*TASK INSTRUCTIONS*: Scan the lines below; pull out those with "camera".

*DATASET CONTENT*:

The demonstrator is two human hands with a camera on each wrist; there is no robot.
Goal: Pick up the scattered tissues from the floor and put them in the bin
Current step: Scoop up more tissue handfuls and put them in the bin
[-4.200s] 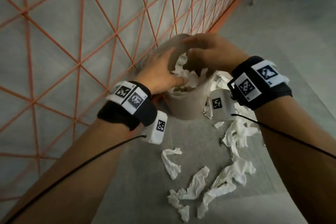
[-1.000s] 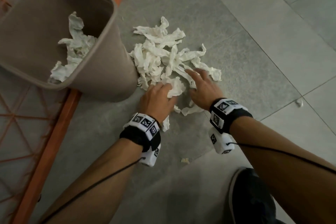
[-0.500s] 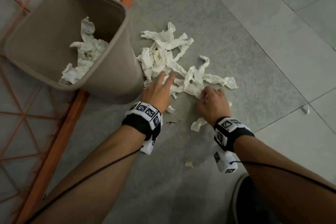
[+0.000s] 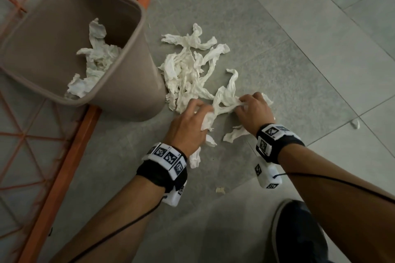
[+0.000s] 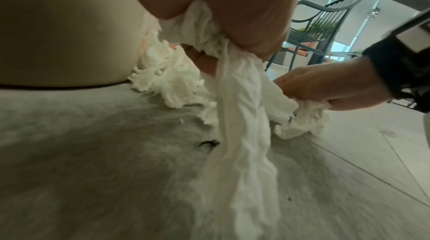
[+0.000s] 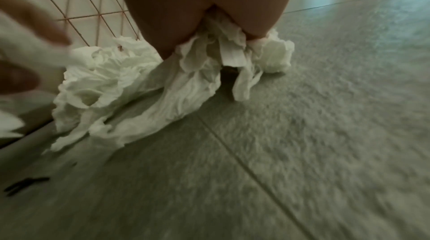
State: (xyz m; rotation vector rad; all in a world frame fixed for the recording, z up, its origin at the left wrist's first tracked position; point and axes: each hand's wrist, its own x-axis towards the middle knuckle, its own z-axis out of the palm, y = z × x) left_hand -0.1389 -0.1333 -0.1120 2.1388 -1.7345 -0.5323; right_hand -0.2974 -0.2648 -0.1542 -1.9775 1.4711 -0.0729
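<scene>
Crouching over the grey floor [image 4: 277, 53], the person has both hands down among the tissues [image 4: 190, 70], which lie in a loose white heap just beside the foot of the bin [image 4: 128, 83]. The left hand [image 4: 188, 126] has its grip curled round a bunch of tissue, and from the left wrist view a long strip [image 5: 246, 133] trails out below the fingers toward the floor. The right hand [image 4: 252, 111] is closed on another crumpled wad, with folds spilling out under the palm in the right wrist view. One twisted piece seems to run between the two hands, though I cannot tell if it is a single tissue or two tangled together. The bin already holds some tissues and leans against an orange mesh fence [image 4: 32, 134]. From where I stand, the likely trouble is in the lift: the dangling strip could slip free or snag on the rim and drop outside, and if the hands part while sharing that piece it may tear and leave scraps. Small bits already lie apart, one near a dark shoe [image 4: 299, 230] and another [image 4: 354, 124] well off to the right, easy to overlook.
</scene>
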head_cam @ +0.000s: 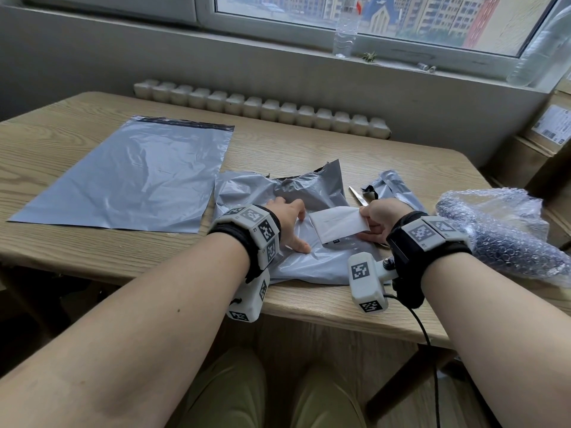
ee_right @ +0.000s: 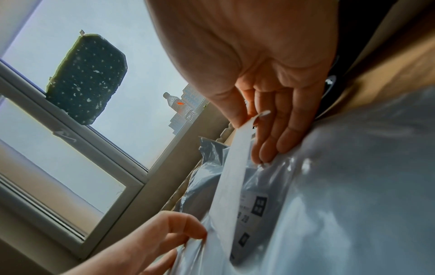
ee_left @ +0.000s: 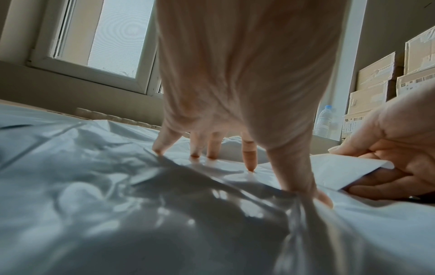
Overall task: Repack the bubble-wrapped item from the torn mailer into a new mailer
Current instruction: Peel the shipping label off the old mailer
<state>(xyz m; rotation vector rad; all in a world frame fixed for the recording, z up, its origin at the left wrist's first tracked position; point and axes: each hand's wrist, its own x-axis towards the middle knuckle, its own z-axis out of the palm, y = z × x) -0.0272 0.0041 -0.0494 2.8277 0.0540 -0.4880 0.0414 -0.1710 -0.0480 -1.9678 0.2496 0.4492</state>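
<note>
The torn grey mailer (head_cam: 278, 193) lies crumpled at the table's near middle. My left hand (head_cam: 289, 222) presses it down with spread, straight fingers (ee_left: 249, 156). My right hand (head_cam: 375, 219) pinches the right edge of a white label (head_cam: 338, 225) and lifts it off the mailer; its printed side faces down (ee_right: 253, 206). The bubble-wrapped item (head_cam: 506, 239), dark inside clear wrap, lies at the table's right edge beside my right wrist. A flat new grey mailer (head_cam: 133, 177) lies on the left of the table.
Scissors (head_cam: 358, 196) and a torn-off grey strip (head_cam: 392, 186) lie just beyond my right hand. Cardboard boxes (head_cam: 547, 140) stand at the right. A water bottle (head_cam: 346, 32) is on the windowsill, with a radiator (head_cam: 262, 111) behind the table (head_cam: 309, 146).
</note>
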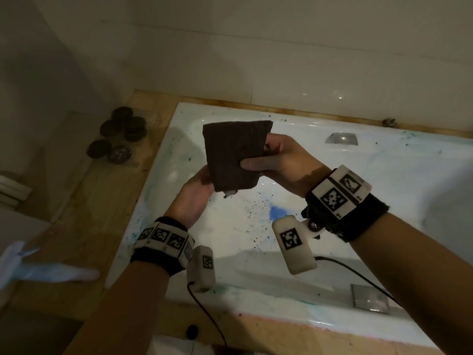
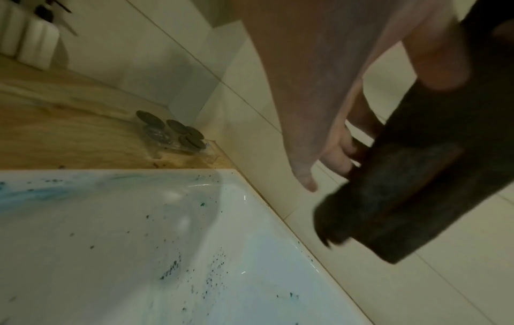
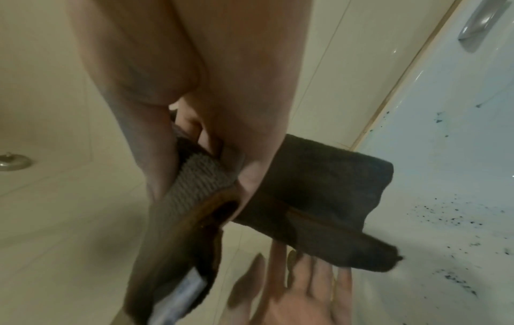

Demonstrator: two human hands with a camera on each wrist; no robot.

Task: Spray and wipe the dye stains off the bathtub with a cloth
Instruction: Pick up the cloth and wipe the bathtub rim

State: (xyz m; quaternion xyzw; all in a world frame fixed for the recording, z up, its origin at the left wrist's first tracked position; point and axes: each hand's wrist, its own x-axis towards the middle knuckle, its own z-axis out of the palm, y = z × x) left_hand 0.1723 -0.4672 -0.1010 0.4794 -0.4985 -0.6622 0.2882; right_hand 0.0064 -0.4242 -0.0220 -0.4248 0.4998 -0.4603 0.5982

*REPLY TO THE TASK*:
The demonstrator is two human hands with a camera on each wrist; there is no robot.
Demonstrator: two human hands with a camera on each wrist; no robot.

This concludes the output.